### Exercise objective
Each line of the data has to be retyped exactly as it is.
+++ Provided records
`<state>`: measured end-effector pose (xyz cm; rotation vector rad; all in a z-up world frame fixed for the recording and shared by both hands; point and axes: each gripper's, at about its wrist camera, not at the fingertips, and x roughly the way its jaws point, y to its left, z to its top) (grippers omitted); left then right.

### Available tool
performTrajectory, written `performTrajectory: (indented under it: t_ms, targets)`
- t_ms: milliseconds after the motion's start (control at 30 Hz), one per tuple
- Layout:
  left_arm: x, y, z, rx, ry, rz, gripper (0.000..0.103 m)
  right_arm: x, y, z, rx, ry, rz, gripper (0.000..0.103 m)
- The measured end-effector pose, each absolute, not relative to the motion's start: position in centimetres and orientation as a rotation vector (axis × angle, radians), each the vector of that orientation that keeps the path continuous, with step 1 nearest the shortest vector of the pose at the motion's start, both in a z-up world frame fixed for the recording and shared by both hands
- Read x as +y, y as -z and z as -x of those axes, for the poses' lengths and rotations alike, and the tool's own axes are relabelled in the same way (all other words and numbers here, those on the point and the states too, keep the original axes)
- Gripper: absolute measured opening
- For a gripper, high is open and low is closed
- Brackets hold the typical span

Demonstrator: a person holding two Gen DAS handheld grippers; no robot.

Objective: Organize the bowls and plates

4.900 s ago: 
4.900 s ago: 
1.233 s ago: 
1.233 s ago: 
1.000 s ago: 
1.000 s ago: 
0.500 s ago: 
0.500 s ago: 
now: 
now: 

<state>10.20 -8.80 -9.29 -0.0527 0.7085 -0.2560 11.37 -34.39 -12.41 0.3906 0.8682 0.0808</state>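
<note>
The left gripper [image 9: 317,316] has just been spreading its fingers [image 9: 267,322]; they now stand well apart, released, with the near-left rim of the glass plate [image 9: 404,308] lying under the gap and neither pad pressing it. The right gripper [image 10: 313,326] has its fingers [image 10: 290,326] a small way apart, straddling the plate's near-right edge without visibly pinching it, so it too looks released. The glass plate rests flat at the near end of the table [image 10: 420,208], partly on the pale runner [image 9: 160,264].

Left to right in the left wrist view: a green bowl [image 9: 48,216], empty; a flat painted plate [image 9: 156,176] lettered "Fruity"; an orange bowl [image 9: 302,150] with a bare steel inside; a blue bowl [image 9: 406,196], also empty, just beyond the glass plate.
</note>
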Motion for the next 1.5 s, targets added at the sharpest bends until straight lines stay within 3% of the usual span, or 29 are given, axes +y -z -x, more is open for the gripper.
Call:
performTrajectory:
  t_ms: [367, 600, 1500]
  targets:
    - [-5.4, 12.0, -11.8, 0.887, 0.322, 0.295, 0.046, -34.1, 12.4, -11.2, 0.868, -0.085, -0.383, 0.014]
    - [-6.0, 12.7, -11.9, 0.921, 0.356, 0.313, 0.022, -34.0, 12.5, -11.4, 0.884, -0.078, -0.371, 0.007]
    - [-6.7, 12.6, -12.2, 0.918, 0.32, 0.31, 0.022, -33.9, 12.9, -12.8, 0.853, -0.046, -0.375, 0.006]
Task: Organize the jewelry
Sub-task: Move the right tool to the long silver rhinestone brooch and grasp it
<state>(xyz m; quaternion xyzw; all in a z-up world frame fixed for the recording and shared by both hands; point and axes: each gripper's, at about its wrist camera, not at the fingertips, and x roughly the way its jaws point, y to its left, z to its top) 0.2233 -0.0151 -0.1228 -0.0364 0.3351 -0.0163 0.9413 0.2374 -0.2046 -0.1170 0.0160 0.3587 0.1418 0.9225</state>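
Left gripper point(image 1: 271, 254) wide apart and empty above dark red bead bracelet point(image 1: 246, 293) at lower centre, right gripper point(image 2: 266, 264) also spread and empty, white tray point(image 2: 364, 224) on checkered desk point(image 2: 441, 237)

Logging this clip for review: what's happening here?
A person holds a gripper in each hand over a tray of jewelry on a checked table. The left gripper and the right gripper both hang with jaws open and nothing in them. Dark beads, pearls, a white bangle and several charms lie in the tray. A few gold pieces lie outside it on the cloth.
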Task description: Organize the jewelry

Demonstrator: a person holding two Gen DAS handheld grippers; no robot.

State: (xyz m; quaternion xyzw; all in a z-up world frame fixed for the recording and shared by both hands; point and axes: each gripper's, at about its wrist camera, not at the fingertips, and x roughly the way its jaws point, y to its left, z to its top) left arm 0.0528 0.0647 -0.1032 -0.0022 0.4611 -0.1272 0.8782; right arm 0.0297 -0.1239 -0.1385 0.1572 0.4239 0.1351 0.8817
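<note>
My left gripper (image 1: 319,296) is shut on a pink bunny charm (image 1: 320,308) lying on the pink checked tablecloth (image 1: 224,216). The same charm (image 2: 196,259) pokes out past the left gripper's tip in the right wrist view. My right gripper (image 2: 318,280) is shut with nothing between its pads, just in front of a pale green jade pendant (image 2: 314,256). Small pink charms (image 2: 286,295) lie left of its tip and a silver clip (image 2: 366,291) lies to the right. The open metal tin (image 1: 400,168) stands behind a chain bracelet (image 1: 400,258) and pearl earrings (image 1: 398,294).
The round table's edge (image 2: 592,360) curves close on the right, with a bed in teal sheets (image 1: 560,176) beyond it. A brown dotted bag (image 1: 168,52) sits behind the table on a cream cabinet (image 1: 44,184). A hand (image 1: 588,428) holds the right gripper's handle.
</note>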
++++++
### Task answer
`<state>`: measured end-effector pose (xyz cm; rotation vector rad; all in a z-up world frame fixed for the recording and shared by both hands; point and axes: each gripper's, at about its wrist camera, not at the fingertips, and x roughly the way its jaws point, y to its left, z to its top) (grippers omitted); left then right.

### Available tool
performTrajectory, written `performTrajectory: (indented under it: t_ms, targets)`
- t_ms: milliseconds after the motion's start (control at 30 Hz), one per tuple
- Layout:
  left_arm: x, y, z, rx, ry, rz, gripper (0.000..0.103 m)
  right_arm: x, y, z, rx, ry, rz, gripper (0.000..0.103 m)
- The measured end-effector pose, each absolute, not relative to the motion's start: position in centimetres and orientation as a rotation vector (axis × angle, radians), each the vector of that orientation that keeps the path continuous, with step 1 nearest the shortest vector of the pose at the motion's start, both in a z-up world frame fixed for the recording and shared by both hands
- Read x as +y, y as -z and z as -x of those axes, for the poses' lengths and rotations alike, and the tool's own axes are relabelled in the same way (all other words and numbers here, those on the point and the states too, keep the original axes)
- Gripper: absolute measured opening
- For a gripper, high is open and low is closed
- Brackets hold the typical span

Demonstrator: a person holding two Gen DAS handheld grippers; no robot.

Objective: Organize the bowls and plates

4.900 s ago: 
4.900 s ago: 
1.233 s ago: 
1.233 s ago: 
1.000 s ago: 
1.000 s ago: 
0.500 s ago: 
0.500 s ago: 
now: 
now: 

<state>10.20 -8.80 -9.29 -0.0527 0.7085 -0.2560 11.37 -34.39 -12.41 0.3906 0.8682 0.0808</state>
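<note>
The left gripper [image 9: 317,316] has just been spreading its fingers [image 9: 267,322]; they now stand well apart, released, with the near-left rim of the glass plate [image 9: 404,308] lying under the gap and neither pad pressing it. The right gripper [image 10: 313,326] has its fingers [image 10: 290,326] a small way apart, straddling the plate's near-right edge without visibly pinching it, so it too looks released. The glass plate rests flat at the near end of the table [image 10: 420,208], partly on the pale runner [image 9: 160,264].

Left to right in the left wrist view: a green bowl [image 9: 48,216], empty; a flat painted plate [image 9: 156,176] lettered "Fruity"; an orange bowl [image 9: 302,150] with a bare steel inside; a blue bowl [image 9: 406,196], also empty, just beyond the glass plate.
</note>
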Motion for the next 1.5 s, targets added at the sharpest bends until straight lines stay within 3% of the usual span, or 29 are given, axes +y -z -x, more is open for the gripper.
Call:
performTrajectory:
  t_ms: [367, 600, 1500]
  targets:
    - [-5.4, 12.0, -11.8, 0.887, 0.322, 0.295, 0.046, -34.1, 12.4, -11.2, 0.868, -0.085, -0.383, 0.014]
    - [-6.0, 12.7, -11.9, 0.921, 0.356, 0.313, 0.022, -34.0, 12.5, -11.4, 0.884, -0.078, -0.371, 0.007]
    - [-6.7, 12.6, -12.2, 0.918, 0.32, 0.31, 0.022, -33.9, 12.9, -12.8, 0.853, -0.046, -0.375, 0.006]
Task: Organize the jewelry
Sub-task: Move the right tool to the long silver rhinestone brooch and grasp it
<state>(xyz m; quaternion xyzw; all in a z-up world frame fixed for the recording and shared by both hands; point and axes: each gripper's, at about its wrist camera, not at the fingertips, and x roughly the way its jaws point, y to its left, z to its top) 0.2233 -0.0151 -0.1228 -0.0364 0.3351 -0.0163 0.9413 0.2374 -0.2046 -0.1170 0.0160 0.3587 0.1418 0.9225</state>
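Left gripper point(image 1: 271, 254) wide apart and empty above dark red bead bracelet point(image 1: 246, 293) at lower centre, right gripper point(image 2: 266, 264) also spread and empty, white tray point(image 2: 364, 224) on checkered desk point(image 2: 441, 237)

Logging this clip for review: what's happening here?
A person holds a gripper in each hand over a tray of jewelry on a checked table. The left gripper and the right gripper both hang with jaws open and nothing in them. Dark beads, pearls, a white bangle and several charms lie in the tray. A few gold pieces lie outside it on the cloth.
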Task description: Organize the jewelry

Demonstrator: a person holding two Gen DAS handheld grippers; no robot.

State: (xyz m; quaternion xyzw; all in a z-up world frame fixed for the recording and shared by both hands; point and axes: each gripper's, at about its wrist camera, not at the fingertips, and x roughly the way its jaws point, y to its left, z to its top) left arm 0.0528 0.0647 -0.1032 -0.0022 0.4611 -0.1272 0.8782; right arm 0.0297 -0.1239 -0.1385 0.1572 0.4239 0.1351 0.8817
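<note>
My left gripper (image 1: 319,296) is shut on a pink bunny charm (image 1: 320,308) lying on the pink checked tablecloth (image 1: 224,216). The same charm (image 2: 196,259) pokes out past the left gripper's tip in the right wrist view. My right gripper (image 2: 318,280) is shut with nothing between its pads, just in front of a pale green jade pendant (image 2: 314,256). Small pink charms (image 2: 286,295) lie left of its tip and a silver clip (image 2: 366,291) lies to the right. The open metal tin (image 1: 400,168) stands behind a chain bracelet (image 1: 400,258) and pearl earrings (image 1: 398,294).
The round table's edge (image 2: 592,360) curves close on the right, with a bed in teal sheets (image 1: 560,176) beyond it. A brown dotted bag (image 1: 168,52) sits behind the table on a cream cabinet (image 1: 44,184). A hand (image 1: 588,428) holds the right gripper's handle.
</note>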

The exercise is done now.